MUNICH, GERMANY - The United States seems in awe of China's economic miracle, but rather disdainful of Europe, especially Germany. To the contrary, there is great wisdom in the German economic model from which Minnesotans can learn.
Germany is a jobs machine. Its unemployment is just over 5 percent vs. 8.5 percent in the United States. In Munich unemployment is only 2.2 percent. Germany exports four times as much as the United States with only 30 percent of the population. It has a positive $200 billion trade balance, compared with negative $700 billion for America, and favorable trade balances with China, India and Japan, as well all European countries.
Germans are well-paid, have excellent health care and pension benefits, and save 11 percent of their income. Yet German health care costs only 9 percent of GDP compared with 17 percent in the U.S.
Politically, the country operates like a grand coalition, with narrow differences between moderates on both sides. Politicians put the country's interests ahead of their parties. A decade ago the government went through a restructuring that moderated the cost of wages and benefits to be competitive with Asian countries. Germany is fiscally responsible: inflation is just over 1 percent, and deficits are 3.3 percent of GDP compared with 11 percent for the U.S.
German industrial strategy focuses on sectors where its technology and highly skilled workforce provide competitive advantage: machine tools, automobiles and auto parts, chemicals, electrical equipment and construction. Its financial sector finances German industry at home and around the world. It operates with conservative ratios that enabled most German banks to escape the 2008 financial meltdown.
Leading German companies like Siemens, BMW, Volkswagen, Daimler, BASF, and Thyssen-Krupp are flourishing these days. But there are deeper reasons for Germany's success: relationships between labor and management; its apprentice system, and the Mittelstand -- small and medium-size privately held enterprises.
Labor-management relations. German unions have long practiced "co-determination" with management on corporate boards, but their approach differs dramatically from American counterparts. They are committed to ensuring that their companies do well, produce superior products, and are cost-competitive. Work rules are flexible. Strikes are rare. They focus on collaborative relationships to make their enterprises competitive on a world scale.
Apprentice system: German education utilizes a rigorous system of preparing students for jobs and careers. Students are divided into those who enter gymnasium (high school) to prepare for university education and others who are better suited for careers in skilled positions in 342 recognized trades.

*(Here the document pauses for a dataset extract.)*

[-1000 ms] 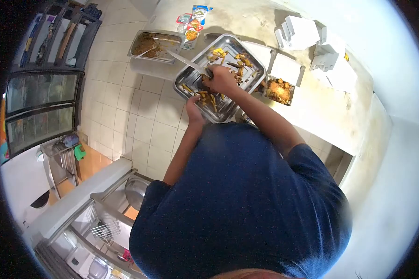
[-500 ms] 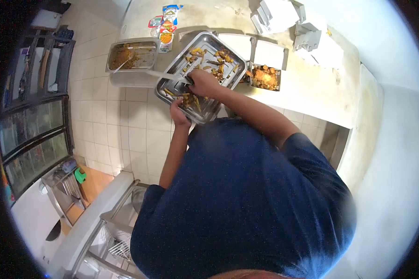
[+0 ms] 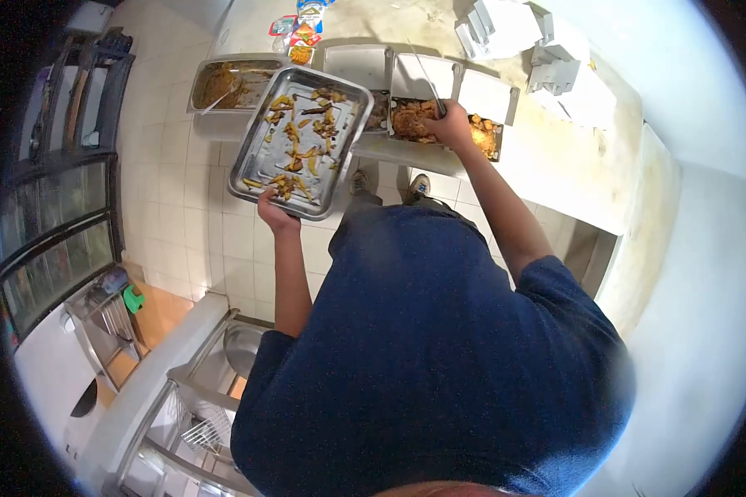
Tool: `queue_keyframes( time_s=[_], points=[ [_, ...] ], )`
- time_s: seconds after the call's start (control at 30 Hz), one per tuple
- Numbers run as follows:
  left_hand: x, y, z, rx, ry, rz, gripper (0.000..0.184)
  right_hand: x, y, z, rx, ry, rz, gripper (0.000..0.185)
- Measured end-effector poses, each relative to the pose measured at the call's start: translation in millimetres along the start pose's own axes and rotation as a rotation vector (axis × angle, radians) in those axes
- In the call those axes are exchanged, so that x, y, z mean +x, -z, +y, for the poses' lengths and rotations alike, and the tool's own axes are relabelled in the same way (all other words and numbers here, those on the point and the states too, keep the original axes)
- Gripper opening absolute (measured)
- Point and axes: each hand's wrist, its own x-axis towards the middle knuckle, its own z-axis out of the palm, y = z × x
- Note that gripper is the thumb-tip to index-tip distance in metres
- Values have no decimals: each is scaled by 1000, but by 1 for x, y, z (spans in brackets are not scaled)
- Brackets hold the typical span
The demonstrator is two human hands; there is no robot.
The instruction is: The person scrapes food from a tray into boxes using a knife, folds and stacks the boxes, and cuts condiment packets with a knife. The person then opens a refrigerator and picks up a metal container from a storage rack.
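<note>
Gripping the tray by its near edge, the left hand supports it while, right of the tray, the right hand clasps a utensil over an open food box.

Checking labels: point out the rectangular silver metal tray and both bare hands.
Rectangular silver metal tray (image 3: 263,160), head view: bare inner base.
Bare left hand (image 3: 278,215), head view: middle of the hand.
Bare right hand (image 3: 452,127), head view: middle of the hand.

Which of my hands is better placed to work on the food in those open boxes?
Probably your right hand: it's at the browned food, gripping a dark-handled utensil. Your left hand is occupied, holding the metal tray.
</note>
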Motion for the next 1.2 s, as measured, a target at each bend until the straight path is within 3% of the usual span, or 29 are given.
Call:
queue_keyframes(
  time_s=[0.03, 0.13, 0.23, 0.33, 0.37, 0.47, 0.67, 0.77, 0.87, 1.0, 1.03, 1.13, 1.2],
  points=[
    [0, 2, 3, 13, -7, 27, 45, 1, -6, 9, -34, -29, -18, 40],
    [1, 5, 3, 16, -19, 40, 44, 3, -25, 23, -13, 199, -74, 43],
    [-3, 9, 2, -22, -7, 58, 43, -9, -23, 33, -97, 229, 138, 44],
    [-3, 10, -2, -56, -7, 87, 45, -8, 3, 48, -107, -54, 6, 40],
    [-3, 9, -2, -77, -6, 103, 47, -7, 12, 51, -146, -46, -70, 39],
    [-13, 1, -1, -122, 23, 116, 49, -8, 5, 66, -249, 62, -20, 40],
    [-8, 0, 5, -145, 14, 78, 47, 0, -15, 77, -116, 110, 31, 38],
    [-7, 10, 4, -111, 28, 68, 46, 14, -19, 42, -154, 148, -28, 38],
    [-13, 3, 0, -92, 5, 146, 45, 30, -41, 32, -160, 341, 215, 38],
    [-9, 18, 3, -67, -6, 127, 44, 36, -38, 0, -49, 341, 251, 34],
    [-10, 20, 4, -60, -6, 120, 44, 32, -33, -10, 132, 275, 125, 29],
    [-23, 5, 13, -67, 10, 64, 42, -2, -19, -61, 255, 237, -32, 27],
    [-20, 3, 12, -67, 82, -10, 42, -18, -26, -78, 282, 329, -132, 31]
  ],
)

They complete their education prepared for a career suited to their talents; dropouts are rare. Those in skilled-labor tracks move into three-year apprenticeships where they learn specific skills, such as computer programming or operating complex computer-controlled machinery. Educators work closely with industrial counterparts to understand skills required for future jobs. Heinrich Heimbold, CEO of Thyssen-Krupp, the world's second-largest steel company, believes labor relationships and apprentices have given his company advantage over U.S. and Asian competitors.